Sneaky Shakespeare

This lesson is one of three parts that won Conor the innovative lesson competition. Conor Sneyd has just finished his third year of studying English at Trintiy College. He’s always loved English, because he’s always loved reading, and he thinks that if Shakespeare was still alive he’d be annoyed that everyone takes him so seriously.

The Aim of this lesson is to make students feel more confident when approaching Shakespeare

A lot of students are very intimidated by Shakespeare, which is hardly a surprise. The biggest problem students have with it is the language: besides using lots of old words which a modern English speaker wouldn’t recognise, it is also written in a very abstract and poetic style which means that even if you do know all the words, you still might not have a clue what he’s on about. Reading Shakespeare can be a massive challenge even for a well-read adult who usually has no problems with comprehension, so for a secondary school student, who might not read a lot, or might have major difficulties with comprehension, it can be an absolute nightmare.

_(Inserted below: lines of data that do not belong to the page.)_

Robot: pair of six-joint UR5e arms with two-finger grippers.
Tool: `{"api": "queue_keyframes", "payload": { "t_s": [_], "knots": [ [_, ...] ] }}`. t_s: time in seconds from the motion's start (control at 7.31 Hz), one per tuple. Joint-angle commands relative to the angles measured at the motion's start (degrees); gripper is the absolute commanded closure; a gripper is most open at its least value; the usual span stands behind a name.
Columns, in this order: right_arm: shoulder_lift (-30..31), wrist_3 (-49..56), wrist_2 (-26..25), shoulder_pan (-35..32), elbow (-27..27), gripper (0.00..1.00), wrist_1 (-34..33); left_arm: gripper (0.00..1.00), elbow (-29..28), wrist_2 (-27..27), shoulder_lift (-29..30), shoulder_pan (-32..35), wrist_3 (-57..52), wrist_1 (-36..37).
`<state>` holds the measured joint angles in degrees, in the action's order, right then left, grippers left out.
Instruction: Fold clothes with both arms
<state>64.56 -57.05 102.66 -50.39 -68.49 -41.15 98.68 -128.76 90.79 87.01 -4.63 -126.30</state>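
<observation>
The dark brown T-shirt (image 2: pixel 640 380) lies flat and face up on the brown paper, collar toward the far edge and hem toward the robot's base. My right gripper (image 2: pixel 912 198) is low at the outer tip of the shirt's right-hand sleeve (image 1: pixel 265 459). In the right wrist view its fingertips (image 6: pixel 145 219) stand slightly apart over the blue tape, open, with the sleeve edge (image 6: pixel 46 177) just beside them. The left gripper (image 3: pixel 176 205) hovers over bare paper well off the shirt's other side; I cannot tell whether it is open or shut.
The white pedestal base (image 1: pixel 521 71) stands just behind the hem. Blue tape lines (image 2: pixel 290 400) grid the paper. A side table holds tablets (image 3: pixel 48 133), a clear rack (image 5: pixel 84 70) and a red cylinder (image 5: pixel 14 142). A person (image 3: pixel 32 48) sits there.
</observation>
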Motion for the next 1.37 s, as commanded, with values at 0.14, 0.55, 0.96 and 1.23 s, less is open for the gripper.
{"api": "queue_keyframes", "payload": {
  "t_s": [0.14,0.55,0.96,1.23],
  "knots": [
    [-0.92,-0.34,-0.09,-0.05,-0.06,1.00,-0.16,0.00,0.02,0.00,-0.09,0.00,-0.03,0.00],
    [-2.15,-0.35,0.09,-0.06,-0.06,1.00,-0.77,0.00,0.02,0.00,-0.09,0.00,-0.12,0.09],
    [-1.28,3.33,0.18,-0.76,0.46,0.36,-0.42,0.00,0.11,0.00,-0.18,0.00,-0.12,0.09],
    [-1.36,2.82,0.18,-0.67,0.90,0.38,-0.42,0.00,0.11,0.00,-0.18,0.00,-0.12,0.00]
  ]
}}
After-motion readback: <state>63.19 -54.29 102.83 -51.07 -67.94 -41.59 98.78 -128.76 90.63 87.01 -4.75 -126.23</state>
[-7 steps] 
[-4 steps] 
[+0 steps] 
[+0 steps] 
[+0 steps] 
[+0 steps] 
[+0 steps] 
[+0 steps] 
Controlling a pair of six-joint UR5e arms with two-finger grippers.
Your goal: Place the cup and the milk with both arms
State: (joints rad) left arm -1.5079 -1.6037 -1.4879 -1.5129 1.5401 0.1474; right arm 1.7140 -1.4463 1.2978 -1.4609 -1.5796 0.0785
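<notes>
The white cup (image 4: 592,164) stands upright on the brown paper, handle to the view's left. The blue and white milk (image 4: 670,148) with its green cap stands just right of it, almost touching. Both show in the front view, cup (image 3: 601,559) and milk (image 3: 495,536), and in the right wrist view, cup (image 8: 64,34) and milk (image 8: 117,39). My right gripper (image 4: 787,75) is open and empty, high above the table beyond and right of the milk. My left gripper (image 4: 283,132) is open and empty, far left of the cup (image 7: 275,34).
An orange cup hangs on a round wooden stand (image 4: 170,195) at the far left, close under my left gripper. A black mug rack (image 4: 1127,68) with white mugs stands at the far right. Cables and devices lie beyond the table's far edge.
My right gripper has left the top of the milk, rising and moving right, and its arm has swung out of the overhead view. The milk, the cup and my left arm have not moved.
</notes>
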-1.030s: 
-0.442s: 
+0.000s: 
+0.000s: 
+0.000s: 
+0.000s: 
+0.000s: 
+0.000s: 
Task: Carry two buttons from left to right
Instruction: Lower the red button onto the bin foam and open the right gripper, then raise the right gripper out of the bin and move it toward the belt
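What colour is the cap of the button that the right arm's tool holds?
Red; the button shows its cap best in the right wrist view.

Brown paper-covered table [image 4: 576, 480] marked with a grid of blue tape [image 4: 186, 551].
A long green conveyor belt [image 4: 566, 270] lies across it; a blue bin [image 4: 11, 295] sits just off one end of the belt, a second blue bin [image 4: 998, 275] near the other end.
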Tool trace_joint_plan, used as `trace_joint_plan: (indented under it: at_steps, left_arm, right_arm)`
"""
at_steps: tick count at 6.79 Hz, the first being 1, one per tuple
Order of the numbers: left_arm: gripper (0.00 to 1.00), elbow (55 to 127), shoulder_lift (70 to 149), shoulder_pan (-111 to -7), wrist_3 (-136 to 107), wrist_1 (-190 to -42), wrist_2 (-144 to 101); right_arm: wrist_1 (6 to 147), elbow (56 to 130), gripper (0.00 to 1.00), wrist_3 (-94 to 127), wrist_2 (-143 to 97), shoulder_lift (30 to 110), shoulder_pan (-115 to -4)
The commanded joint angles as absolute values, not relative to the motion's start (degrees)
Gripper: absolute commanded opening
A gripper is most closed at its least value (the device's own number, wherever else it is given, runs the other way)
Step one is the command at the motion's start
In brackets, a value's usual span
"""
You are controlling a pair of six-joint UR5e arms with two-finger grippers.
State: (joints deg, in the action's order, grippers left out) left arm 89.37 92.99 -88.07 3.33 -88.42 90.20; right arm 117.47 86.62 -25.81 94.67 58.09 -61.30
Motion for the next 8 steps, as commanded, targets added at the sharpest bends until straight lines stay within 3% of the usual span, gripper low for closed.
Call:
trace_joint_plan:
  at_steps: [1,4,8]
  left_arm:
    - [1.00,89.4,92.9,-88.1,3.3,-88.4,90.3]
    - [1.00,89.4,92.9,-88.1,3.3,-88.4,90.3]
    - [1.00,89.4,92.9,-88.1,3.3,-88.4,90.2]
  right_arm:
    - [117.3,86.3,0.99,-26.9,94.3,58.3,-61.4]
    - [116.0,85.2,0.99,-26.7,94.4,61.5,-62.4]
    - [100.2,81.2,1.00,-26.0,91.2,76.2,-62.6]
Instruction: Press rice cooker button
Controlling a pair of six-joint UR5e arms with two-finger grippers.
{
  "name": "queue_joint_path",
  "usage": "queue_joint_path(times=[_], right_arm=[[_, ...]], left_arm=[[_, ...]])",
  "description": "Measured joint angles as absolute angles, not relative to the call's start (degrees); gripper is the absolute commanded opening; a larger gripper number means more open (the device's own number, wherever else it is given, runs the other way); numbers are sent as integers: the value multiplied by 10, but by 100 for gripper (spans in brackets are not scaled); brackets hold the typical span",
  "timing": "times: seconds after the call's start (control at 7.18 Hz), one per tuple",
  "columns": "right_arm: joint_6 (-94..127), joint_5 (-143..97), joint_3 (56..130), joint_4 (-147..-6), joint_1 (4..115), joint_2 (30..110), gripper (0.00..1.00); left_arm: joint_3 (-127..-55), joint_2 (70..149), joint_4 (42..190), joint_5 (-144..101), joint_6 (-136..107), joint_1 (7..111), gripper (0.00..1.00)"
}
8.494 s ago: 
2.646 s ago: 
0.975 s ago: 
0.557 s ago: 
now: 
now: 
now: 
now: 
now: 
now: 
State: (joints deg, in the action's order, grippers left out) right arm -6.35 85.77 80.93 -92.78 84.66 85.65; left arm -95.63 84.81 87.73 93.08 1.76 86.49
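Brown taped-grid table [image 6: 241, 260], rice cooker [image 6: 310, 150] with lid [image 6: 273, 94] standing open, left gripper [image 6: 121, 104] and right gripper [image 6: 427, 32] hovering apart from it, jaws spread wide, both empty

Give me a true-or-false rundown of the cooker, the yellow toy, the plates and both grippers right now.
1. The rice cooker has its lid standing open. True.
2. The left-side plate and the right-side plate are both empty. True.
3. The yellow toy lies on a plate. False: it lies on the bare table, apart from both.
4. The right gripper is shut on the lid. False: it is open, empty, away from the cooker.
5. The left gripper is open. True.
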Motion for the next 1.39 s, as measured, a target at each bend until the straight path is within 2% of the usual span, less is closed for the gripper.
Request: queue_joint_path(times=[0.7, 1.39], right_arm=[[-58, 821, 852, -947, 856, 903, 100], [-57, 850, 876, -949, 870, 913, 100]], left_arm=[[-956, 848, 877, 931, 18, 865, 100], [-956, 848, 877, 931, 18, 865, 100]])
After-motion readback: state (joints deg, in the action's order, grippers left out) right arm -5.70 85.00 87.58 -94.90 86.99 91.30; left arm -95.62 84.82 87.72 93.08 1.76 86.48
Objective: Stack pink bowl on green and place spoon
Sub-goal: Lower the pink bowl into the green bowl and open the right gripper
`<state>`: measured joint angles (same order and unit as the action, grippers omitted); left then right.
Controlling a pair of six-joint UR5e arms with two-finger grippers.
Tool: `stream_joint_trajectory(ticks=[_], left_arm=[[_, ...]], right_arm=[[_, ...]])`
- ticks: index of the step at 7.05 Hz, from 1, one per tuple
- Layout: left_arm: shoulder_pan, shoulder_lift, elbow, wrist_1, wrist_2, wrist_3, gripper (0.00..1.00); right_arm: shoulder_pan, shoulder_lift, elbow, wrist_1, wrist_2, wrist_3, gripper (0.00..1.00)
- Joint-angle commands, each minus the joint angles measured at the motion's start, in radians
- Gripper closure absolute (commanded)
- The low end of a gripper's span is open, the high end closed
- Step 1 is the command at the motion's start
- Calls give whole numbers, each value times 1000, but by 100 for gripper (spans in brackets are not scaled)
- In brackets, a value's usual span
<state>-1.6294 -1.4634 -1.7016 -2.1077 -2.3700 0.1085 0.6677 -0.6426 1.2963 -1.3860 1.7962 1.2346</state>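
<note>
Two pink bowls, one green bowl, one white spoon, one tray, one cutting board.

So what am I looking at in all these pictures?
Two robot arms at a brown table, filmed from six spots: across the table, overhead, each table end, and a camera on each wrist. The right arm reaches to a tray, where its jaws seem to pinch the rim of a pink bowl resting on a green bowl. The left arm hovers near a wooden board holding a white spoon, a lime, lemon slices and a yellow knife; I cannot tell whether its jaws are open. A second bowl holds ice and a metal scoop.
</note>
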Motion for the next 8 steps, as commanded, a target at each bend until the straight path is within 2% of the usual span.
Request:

But once you can get past the difficulties of the language, Shakespeare isn’t too bad. The stories and characters of his plays are usually quite complicated, but they all revolve around basic human emotions – love and hate, hope and fear, etc. – which anyone can understand and relate to. So the trick to make Shakespeare seem a little less scary and a little more approachable for students is to get them to see through the language, to realise that what’s actually going on the plays is a lot less difficult than they might think.

One way to do this is to literally get rid of the language, and to present Shakespeare in modern English. This works best with 5th year students, who haven’t done much Shakespeare in school yet, as having their confidence boosted from the very start can make a big difference in their attitude and approach to the play which they have to do for exams.

The way I’ve done this is by taking a scene from a Shakespeare play – for example a scene from A Midsummer Night’s Dream in which there is an argument between a father and a daughter over who the daughter should marry – giving it to them in modern English, and not telling them that it’s a Shakespeare play. After reading through the scene, we talk about it briefly in class, and I ask the students for their opinions on whether the way the daughter is treated is fair, should she be allowed to choose for herself, is her father being cruel or just doing what he thinks is best, etc., and then ask them to write a brief answer to a question. The students usually have a lot to say about it, and aren’t afraid to get stuck into writing answers to the question. Once they’re done writing, I reveal that it’s actually a Shakespeare play they’ve been looking at, and point out that they’ve all written really good answers to a question on a Shakespeare play which they’ve never even studied before. We then talk about why this was easier than reading a play in the original language, and I try to get them to realise that they can write really well on Shakespeare, and that even though they will have to read the plays in the original language, they don’t have to understand every single line, and that myself and their teachers are there to help them with the language as much as possible.

This might sound like a very complicated lesson plan, but the message which I hope it sends to students is simple – you can do it!